To be honest I wasn’t completely surprised.
The organization I worked for does important work and it is a pretty good work environment. That said, I never really clicked with the work. I wasn’t engaged or excited about the work I was doing. It was the first ‘real job’ where I have not woken up in the morning with ideas about what I could improve or change to resolve challenges.
My boss noticed my lack of enthusiasm and did what she had to do.
I already knew it wasn’t a long term job for me.
They gave me a push before I could jump.
Not my first rodeo
This is the third time I have been unemployed.
The first time was as a result of my own hubris and lack of understanding how to actually find a job. I walked into a job the day after I finished university that I didn’t have to apply for or interview for. When I left that job without lining up my next one, I discovered that job searching was much more difficult than I expected. Interestingly the next ‘permanent’ job I landed also occurred without an application or interview.
The second time I was out of work was planned. I went on parental leave after the birth of my second daughter. Due to some fortunate circumstances I was able to get severance even though it was always the plan that I wasn’t coming back from leave. I even left town and we moved during that period. I found work once without too much effort after I started looking.
This time it was not planned, but I have learned some lessons from my last two rounds at this show. It doesn’t really matter how I landed here. I am as unemployed as I was the last two times.
I have three kids and am the primary breadwinner in my family so I have a sense of urgency about finding a new job. I don’t have time to wallow in my circumstance. I just need to move on and get the process underway to find a new position to ensure I can pay the bills when the severance runs out.
- I met with a lawyer to review my departure package and a transition coach that my former employer is paying for to help me find my next position. I am fortunate to be able to do both of these things. I was not able to take advantage of either in my previous situations.
- I updated my resumé to reflect my accomplishments in my most recent position.
- I made a list of all of the contacts in my network who I need to connect with to let them know I am looking for a new challenge.
- I created to do lists in several categories to keep myself on track in the coming days
- I have searched job listings and set up a number of job alerts and signed up for some daily job listing emails
- I updated my LinkedIn profile
- I found a few jobs to apply for and started that process.
Next week I will:
- finish creating a daily schedule for myself – this and the to do lists help to stave off the rising tide of panic that frequently appears when unemployed and seeking work. It also helps keep me focused and motivated.

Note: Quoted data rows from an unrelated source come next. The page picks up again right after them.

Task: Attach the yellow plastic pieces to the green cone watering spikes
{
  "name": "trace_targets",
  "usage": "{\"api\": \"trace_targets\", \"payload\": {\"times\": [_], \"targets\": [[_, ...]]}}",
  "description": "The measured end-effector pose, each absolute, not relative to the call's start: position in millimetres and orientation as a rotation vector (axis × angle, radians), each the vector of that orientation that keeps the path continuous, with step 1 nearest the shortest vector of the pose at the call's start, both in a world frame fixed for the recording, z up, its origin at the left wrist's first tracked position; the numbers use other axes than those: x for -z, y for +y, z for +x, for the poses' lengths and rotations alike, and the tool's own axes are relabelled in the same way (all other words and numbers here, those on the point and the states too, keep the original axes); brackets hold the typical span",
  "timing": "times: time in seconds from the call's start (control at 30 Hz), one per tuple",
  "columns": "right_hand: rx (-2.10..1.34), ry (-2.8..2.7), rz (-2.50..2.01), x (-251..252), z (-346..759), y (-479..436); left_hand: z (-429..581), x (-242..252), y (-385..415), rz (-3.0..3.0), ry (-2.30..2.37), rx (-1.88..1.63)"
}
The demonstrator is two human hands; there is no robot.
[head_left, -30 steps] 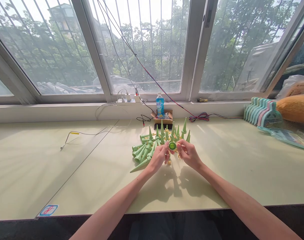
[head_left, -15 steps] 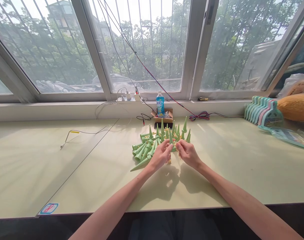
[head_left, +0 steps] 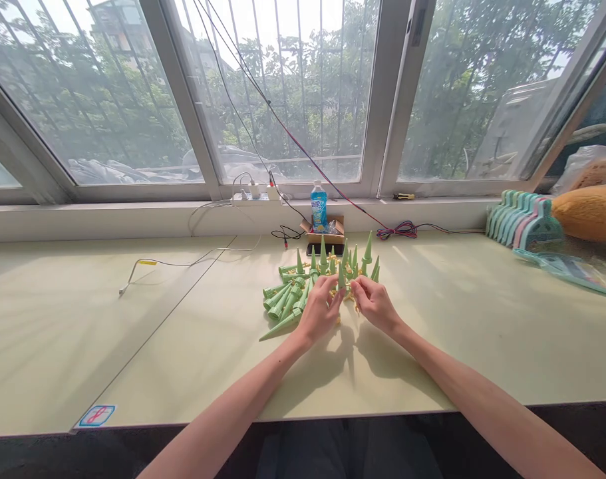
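Note:
Several green cone-tipped spikes lie and stand in a cluster on the pale table, with small yellow pieces among them. My left hand is closed around one green spike, its tip pointing up. Just to the right, my right hand pinches a small yellow piece beside that spike. Its fingertips hide most of the piece.
Behind the cluster are a dark phone, a small open carton and a blue bottle. A coiled cable lies right of them. Teal and pink plastic clips stand at the far right.
The spike in my left hand has shifted and its lower part is now more hidden by the fingers. My right hand stays close beside it.

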State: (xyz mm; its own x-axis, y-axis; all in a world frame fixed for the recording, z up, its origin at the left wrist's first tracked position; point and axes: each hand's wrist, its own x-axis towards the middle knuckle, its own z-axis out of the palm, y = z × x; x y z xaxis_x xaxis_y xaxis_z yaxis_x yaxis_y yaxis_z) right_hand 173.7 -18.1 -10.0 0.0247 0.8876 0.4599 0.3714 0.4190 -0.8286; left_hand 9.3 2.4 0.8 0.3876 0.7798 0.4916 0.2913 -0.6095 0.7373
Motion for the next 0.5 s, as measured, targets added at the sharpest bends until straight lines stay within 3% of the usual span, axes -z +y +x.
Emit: {"api": "trace_targets", "payload": {"times": [0.2, 0.5], "targets": [[-0.610, -1.520, -1.122, 10.5, 175.3, -17.8, 9.4, -6.7, 3.0, 2.005, 1.111, -1.277], [-0.585, -1.620, -1.082, 10.8, 172.9, -19.6, 9.0, -9.6, 4.4, 1.707, 1.057, -1.022]]}}
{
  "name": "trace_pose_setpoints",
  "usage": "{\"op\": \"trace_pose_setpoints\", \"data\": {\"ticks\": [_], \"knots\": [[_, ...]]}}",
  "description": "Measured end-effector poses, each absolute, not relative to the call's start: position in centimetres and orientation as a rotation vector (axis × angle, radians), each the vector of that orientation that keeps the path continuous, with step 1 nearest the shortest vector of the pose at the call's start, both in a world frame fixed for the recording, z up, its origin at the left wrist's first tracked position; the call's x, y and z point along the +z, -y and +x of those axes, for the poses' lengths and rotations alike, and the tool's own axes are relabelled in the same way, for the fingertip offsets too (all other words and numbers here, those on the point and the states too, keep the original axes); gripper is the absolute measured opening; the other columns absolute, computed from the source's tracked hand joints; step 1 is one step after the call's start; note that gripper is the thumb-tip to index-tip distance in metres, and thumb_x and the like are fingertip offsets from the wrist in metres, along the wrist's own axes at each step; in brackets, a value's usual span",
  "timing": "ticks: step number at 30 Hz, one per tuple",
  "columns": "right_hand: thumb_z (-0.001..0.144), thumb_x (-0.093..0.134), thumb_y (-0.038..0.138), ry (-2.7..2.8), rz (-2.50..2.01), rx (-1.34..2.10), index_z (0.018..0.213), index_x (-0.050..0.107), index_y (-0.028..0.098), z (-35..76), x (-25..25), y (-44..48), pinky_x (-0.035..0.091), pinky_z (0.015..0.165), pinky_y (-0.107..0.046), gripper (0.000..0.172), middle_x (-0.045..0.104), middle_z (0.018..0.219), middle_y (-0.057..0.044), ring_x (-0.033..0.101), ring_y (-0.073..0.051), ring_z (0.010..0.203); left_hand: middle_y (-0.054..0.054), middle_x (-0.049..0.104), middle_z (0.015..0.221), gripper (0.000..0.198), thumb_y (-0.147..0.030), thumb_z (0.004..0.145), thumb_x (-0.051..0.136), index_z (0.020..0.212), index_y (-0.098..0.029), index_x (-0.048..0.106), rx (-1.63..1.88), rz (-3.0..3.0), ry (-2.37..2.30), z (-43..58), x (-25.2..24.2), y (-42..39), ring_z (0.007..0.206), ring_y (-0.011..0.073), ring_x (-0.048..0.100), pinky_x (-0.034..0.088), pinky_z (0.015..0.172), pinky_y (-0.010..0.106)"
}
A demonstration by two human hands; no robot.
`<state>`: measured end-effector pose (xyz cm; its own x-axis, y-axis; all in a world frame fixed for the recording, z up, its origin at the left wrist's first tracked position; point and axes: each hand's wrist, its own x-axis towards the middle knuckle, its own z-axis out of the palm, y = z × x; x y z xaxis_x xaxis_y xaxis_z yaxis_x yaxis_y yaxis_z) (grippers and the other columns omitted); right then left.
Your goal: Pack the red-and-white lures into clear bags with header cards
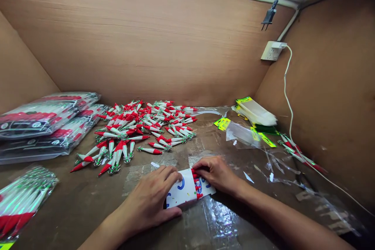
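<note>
A white card piece [185, 189] with blue print and coloured specks lies low in the centre of the table. My left hand [155, 195] grips its left part, fingers over the top and thumb along the near edge. Several red lure tips [198, 187] show at its right part, over more of the printed card. My right hand [215, 174] has its fingers pinched together at the upper right of these tips, touching the uppermost one. Behind the hands is a loose pile of red and white lures [143, 121] with green hooks.
Bagged lures are stacked [43, 125] at the left, with another bag [26, 199] nearer. At the right are clear packets [254, 111], plastic scraps [275, 164], several lures [301, 154] and a white cable [285, 90]. A plug [268, 17] hangs above.
</note>
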<state>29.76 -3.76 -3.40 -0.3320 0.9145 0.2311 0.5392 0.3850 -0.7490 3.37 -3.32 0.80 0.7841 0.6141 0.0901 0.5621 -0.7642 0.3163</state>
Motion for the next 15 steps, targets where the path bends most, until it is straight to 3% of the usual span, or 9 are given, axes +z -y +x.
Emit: {"op": "trace_pose_setpoints", "data": {"ticks": [4,9,15], "knots": [[0.091,0.071,0.021,2.147,-1.209,0.541,0.096,0.078,0.025,29.9,-3.7,3.2,0.047,0.081,-0.029,0.010,0.076,0.089,-0.002,0.065,-0.018,0.087,0.008,0.057,0.122,0.051,-0.043,0.077,0.076,0.120,-0.026,0.055,0.248,2.694,-0.910,3.5,0.8,3.3,0.104,0.0304,0.058,0.050,0.087,0.044],[0.090,0.073,0.025,2.223,-1.196,0.525,0.096,0.079,0.026,29.7,-3.9,2.9,0.046,0.082,-0.029,0.008,0.073,0.091,-0.003,0.062,-0.018,0.092,0.010,0.053,0.137,0.063,-0.045,0.077,0.076,0.134,-0.030,0.053,0.255,2.726,-0.876,3.4,0.0,3.2,0.114,0.0330,0.058,0.051,0.093,0.048],[0.094,0.063,0.020,1.980,-1.284,0.544,0.113,0.073,0.021,31.3,-2.4,2.9,0.047,0.083,-0.030,0.021,0.072,0.102,-0.007,0.065,-0.019,0.093,0.005,0.025,0.165,0.071,-0.046,0.096,0.059,0.157,-0.039,0.024,0.146,2.912,-0.721,2.9,-1.1,3.0,0.147,0.0353,0.031,0.032,0.115,0.058]]}}
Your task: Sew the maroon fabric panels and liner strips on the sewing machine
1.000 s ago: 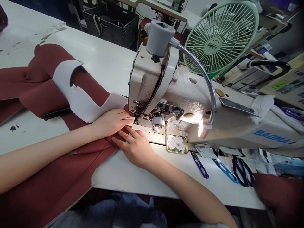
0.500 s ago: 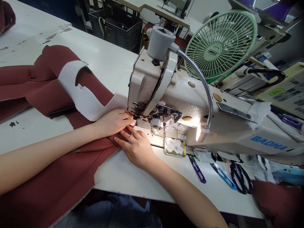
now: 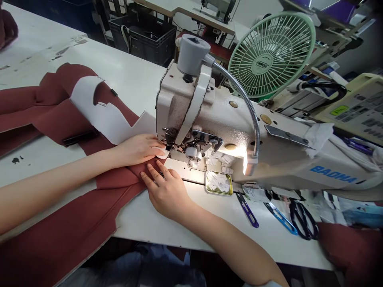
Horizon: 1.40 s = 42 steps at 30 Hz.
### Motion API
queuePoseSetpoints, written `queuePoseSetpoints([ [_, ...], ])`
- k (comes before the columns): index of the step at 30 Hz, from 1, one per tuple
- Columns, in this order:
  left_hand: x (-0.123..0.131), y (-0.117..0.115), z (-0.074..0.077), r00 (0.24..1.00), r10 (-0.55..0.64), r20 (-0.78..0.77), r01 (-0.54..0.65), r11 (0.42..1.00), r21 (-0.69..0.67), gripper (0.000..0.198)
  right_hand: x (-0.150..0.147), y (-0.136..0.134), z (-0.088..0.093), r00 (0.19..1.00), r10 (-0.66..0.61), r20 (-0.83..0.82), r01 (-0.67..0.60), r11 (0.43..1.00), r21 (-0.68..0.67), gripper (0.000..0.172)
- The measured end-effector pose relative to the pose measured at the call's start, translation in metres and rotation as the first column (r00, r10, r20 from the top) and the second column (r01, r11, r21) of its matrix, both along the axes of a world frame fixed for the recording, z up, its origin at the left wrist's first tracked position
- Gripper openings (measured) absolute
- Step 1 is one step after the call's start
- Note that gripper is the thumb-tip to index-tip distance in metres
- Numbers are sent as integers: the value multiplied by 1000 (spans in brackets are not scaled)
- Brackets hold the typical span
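Dark red fabric (image 3: pixel 86 215) runs across the tabletop and up to the needle area of a sewing machine (image 3: pixel 191 107). My left hand (image 3: pixel 139 150) lies flat on the fabric and a white piece (image 3: pixel 110 121), its fingertips close to the presser foot (image 3: pixel 169 145). My right hand (image 3: pixel 167 191) rests just in front, fingers spread, the tips on the red fabric's edge beside the machine bed. Neither hand grips anything that I can see. The lamp (image 3: pixel 249 165) lights the bed.
To the right lie a small tray of white labels (image 3: pixel 219 183), purple thread snips (image 3: pixel 247 211), blue snips (image 3: pixel 281 218) and black-handled scissors (image 3: pixel 303 219). A green fan (image 3: pixel 269 56) stands behind the machine. A grey crate (image 3: pixel 143 36) is beyond the table.
My right hand has slid slightly back from the left, its fingers more spread. A rounded white edge now shows beneath my left fingertips. The whole view has shifted slightly.
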<state>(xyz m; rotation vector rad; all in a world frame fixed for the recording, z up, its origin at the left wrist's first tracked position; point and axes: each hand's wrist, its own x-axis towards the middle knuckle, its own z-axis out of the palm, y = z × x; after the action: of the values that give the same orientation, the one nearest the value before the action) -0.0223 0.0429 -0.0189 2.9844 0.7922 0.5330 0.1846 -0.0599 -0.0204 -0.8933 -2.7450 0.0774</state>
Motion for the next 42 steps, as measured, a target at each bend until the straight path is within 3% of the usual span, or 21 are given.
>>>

- meet with my transition coach again
- have my first networking coffee date
- submit three job applications
- begin my network activation in earnest
- finalize my severance agreement – assuming all the details get sorted out
- start to build exercise and more healthy eating into my day since I have the time
- chaperone a school field trip
- spend more time with my kids
- perhaps start going to bed earlier
I’ll probably document my search here to keep myself on track and motivated. In one of my previous positions I helped others find work and combined with my own experience looking for work I have a pretty good sense of the process. It occurs to me that some of you might find a guide to looking for work to be helpful so I’ll likely add one of those to my collection of dad guides. I do have a little extra time on my hands after all…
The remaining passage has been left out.